CSV Import and Export

Introduction

CSV Import and Export functionality in Blindata enables you to efficiently manage large volumes of data through bulk operations. This feature allows you to download existing data in CSV format for analysis, modification, or backup purposes, and then import it back into the platform. CSV import and export is particularly useful for:

  • Bulk data operations: Import or update multiple records at once
  • Data migration: Transfer data between environments or systems
  • Data maintenance: Perform periodic updates or corrections on large datasets
  • Data analysis: Export data for external analysis in spreadsheet applications
  • Data backup: Create backups of your metadata and configurations

Blindata provides both resource-specific export/import features and a universal CSV import feature accessible through the Settings section, offering flexibility for different use cases and workflows.

Exporting Data to CSV

Many resources in Blindata support CSV export functionality, allowing you to download data in a structured format that can be easily edited and re-imported.

How to Export Data

Export functionality is typically available through:

  1. Download Icon: Look for a download icon (📥) in the top-right corner of resource list pages
  2. Export Button: Some pages have dedicated export buttons in the action bar
  3. Context Menus: Right-click or use context menus on resource lists

Tip

When exporting large datasets, consider applying filters first to reduce the export size. This can significantly speed up the download process and make the exported file more manageable.

Export File Format

Exported CSV files follow a structured format:

  • Header Row: Contains column names that match the resource properties
  • Data Rows: Each row represents a single resource or record
  • Nested Properties: Complex properties use dot notation (e.g., dataFlow.fromSystem.name)
  • Identifiers: Resources are identified by their unique uuid or names

The exported CSV files can be opened in spreadsheet applications like Microsoft Excel, Google Sheets, or any text editor for viewing and editing.

Example Export Format

The following table illustrates a typical CSV export structure for quality checks:

qualityCheck.code qualityCheck.name qualityCheck.qualitySuite.name qualityCheck.description
DWH_005 Daily Revenues DWH Checks Verify the correct value of the daily turnover
CUSTOMER-EMAIL-VALIDTY Email Validity Data Quality Suite Correctness measure - Count of records whose email don’t fit the regular expression
FILM-COMPLETENESS Film Completeness Content Validation Check that all required film metadata fields are populated

In this example:

  • The first row contains the header names (column identifiers)
  • Each subsequent row represents a single quality check resource
  • Nested properties use dot notation (e.g., qualityCheck.qualitySuite.name demonstrates accessing a nested property within the qualitySuite object)
  • Column order may vary between exports, but header names remain consistent

Evolution and Retrocompatibility

Blindata’s CSV export format is designed to evolve over time while maintaining backward compatibility. When working with CSV files, it’s important to understand the following guarantees:

  • Header-Based Access: Always access columns by their header name, not by their position. Column order may change between exports, and new columns may be added at any position in the header row.

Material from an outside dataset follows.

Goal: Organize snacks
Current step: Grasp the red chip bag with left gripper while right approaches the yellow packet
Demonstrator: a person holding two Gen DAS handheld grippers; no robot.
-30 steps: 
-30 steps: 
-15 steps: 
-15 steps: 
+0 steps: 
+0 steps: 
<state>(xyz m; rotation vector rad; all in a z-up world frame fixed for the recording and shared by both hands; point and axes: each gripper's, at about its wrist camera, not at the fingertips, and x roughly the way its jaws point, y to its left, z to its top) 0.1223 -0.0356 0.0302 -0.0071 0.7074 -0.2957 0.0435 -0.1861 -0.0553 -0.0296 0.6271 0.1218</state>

  • New Headers: New column headers may be introduced in future versions of Blindata. These new headers can appear anywhere in the header row (beginning, middle, or end). Your import scripts and tools should be flexible enough to handle additional columns without breaking.

  • Retrocompatibility: Existing column headers will continue to be supported in future versions. Columns that were present in previous exports will remain available, ensuring that your existing CSV files and import processes continue to work.

  • Best Practice: When writing scripts or tools to process CSV files:

    • Use header names to identify columns (e.g., row['dataFlow.name'] instead of row[2])
    • Ignore unknown columns rather than failing on them
    • Don’t assume a fixed column order
    • Validate that required columns exist by name before processing

This approach ensures that your CSV-based workflows remain functional as Blindata evolves and adds new features, without requiring constant updates to your import scripts or data processing tools.

Importing Data from CSV

Blindata provides two main methods for importing CSV data:

Universal CSV Import

The universal CSV import feature is accessible through the Settings section and supports importing various resource types. This is the recommended method for importing business glossary items and other supported resources.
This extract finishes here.